A Novel Antihypertensive Pentapeptide Identified in Quinoa Bran Globulin Hydrolysates: Purification, In Silico Characterization, Molecular Docking with ACE and Stability against Different Food-Processing Conditions

The addition of food derived antihypertensive peptides to the diet is considered a reasonable way to prevent and lower blood pressure. However, data about stability of antihypertensive peptides against different food-processing conditions are limited. In this study, through Sephadex G-15 gel chromatography and RP-HPLC separation, UPLC-ESI-MS/MS analysis and in silico screening, a novel ACE-inhibitory pentapeptide Ser-Ala-Pro-Pro-Pro (IC(50): 915.03 μmol/L) was identified in quinoa bran globulin hydrolysate. The inhibition patterns on angiotensin-I-converting enzyme and safety of SAPPP were studied using molecular docking and in silico predication, respectively. Results demonstrated that SAPPP could noncompetitively bind to active sites PRO519 and SER461 of ACE through short hydrogen bonds.

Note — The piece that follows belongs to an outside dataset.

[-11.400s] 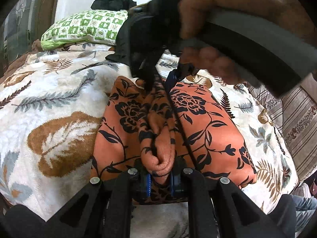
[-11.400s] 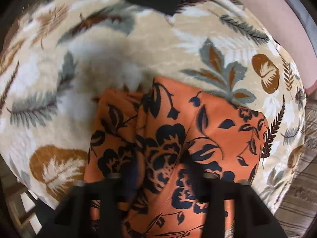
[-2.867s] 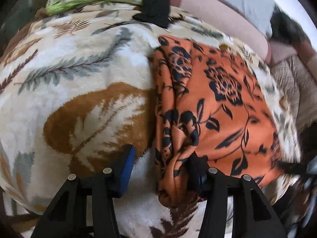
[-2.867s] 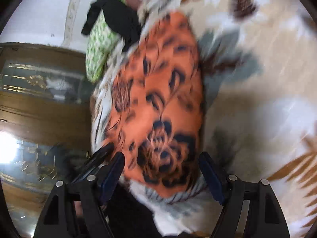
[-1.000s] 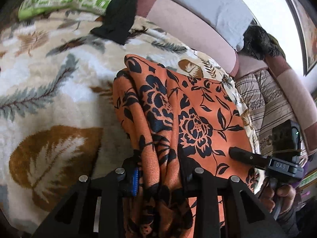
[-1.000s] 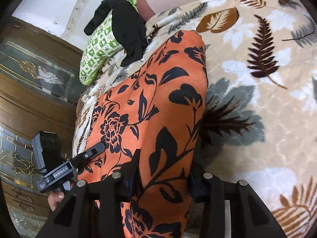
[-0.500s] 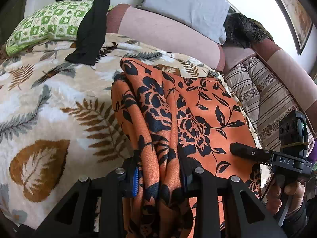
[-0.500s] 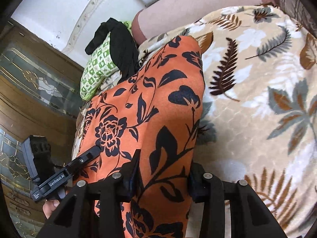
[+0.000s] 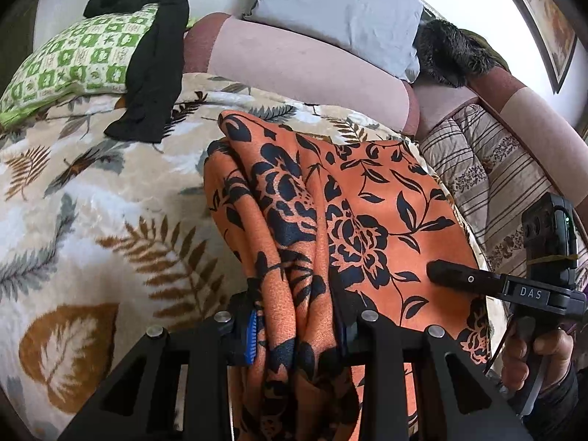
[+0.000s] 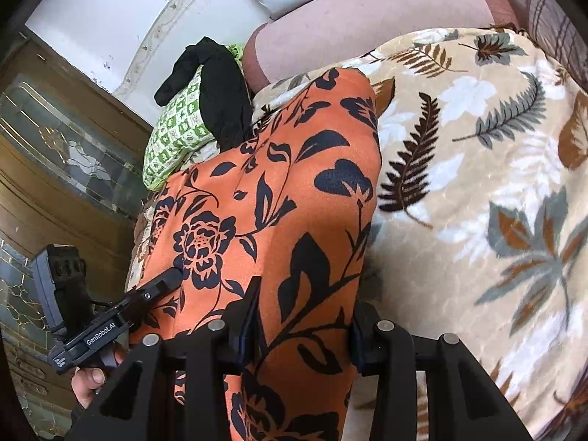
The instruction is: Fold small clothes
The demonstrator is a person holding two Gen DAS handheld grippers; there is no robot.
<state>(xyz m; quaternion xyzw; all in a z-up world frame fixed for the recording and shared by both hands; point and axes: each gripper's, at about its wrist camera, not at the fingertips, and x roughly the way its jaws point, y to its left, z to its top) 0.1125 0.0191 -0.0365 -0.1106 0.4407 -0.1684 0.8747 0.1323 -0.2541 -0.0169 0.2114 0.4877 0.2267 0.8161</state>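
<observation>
Both grippers' fingers [image 9: 245, 334] — clamping orange garment [image 9: 367, 213]

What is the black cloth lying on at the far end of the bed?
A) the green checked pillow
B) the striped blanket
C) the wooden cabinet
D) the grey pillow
A: the black cloth is draped over the green checked pillow, with its lower end spilling onto the leaf-print blanket, well apart from the orange flowered cloth that both grippers are pinching.
</observation>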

SAPPP was resistant to different pH values (2.0–10.0), pasteurization conditions, addition of Na(+), Mg(2+), Fe(3+) or K(+), and the simulated gastrointestinal digestion. In contrast, SAPPP was unstable against heating at 100 °C for more than 50 min and the treatment of Zn(2+) (5 mmol/L). These results indicated that peptides derived from quinoa globulin hydrolysates can be added into foods for antihypertension.